> [What to produce]: Nothing but the lines from the one containing "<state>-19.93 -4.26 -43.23" through the end of the data should be output, each reproduced exactly.

=== Section Start ===

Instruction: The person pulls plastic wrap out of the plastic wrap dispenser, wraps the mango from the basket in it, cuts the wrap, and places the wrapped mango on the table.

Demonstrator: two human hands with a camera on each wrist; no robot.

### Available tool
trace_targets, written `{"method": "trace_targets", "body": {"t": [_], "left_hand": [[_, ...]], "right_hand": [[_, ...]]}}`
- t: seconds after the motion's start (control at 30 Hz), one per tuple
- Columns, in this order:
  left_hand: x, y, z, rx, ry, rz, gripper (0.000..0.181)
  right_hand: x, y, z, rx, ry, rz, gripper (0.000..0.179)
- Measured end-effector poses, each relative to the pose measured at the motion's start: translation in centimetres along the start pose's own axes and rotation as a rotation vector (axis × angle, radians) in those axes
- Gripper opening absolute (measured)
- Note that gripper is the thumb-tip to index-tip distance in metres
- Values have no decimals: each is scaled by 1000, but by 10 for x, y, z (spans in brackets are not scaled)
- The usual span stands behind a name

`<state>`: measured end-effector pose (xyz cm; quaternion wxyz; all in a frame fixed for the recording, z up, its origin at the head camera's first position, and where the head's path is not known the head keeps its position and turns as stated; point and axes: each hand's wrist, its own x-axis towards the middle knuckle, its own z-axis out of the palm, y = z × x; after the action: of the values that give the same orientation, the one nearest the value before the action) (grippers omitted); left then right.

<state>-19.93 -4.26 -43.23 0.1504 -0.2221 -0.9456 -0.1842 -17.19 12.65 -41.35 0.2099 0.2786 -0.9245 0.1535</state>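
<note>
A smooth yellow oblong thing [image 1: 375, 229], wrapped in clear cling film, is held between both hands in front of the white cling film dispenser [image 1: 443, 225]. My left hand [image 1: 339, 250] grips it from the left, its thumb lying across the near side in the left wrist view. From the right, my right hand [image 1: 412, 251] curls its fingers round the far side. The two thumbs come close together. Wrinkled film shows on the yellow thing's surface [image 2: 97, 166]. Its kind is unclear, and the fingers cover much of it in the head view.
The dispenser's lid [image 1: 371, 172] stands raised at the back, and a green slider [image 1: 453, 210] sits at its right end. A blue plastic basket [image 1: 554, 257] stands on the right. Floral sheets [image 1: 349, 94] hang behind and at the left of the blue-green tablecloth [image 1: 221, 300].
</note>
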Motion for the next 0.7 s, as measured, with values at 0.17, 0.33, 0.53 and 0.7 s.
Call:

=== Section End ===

> [Worked solution]:
<state>-19.93 -4.26 -43.23 0.1504 -0.2221 -0.9456 -0.1842 -17.19 12.65 -41.35 0.2099 0.2786 -0.9245 0.1535</state>
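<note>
A smooth yellow oblong thing [image 1: 375, 229], wrapped in clear cling film, is held between both hands in front of the white cling film dispenser [image 1: 443, 225]. My left hand [image 1: 339, 250] grips it from the left, its thumb lying across the near side in the left wrist view. From the right, my right hand [image 1: 412, 251] curls its fingers round the far side. The two thumbs come close together. Wrinkled film shows on the yellow thing's surface [image 2: 97, 166]. Its kind is unclear, and the fingers cover much of it in the head view.
The dispenser's lid [image 1: 371, 172] stands raised at the back, and a green slider [image 1: 453, 210] sits at its right end. A blue plastic basket [image 1: 554, 257] stands on the right. Floral sheets [image 1: 349, 94] hang behind and at the left of the blue-green tablecloth [image 1: 221, 300].
</note>
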Motion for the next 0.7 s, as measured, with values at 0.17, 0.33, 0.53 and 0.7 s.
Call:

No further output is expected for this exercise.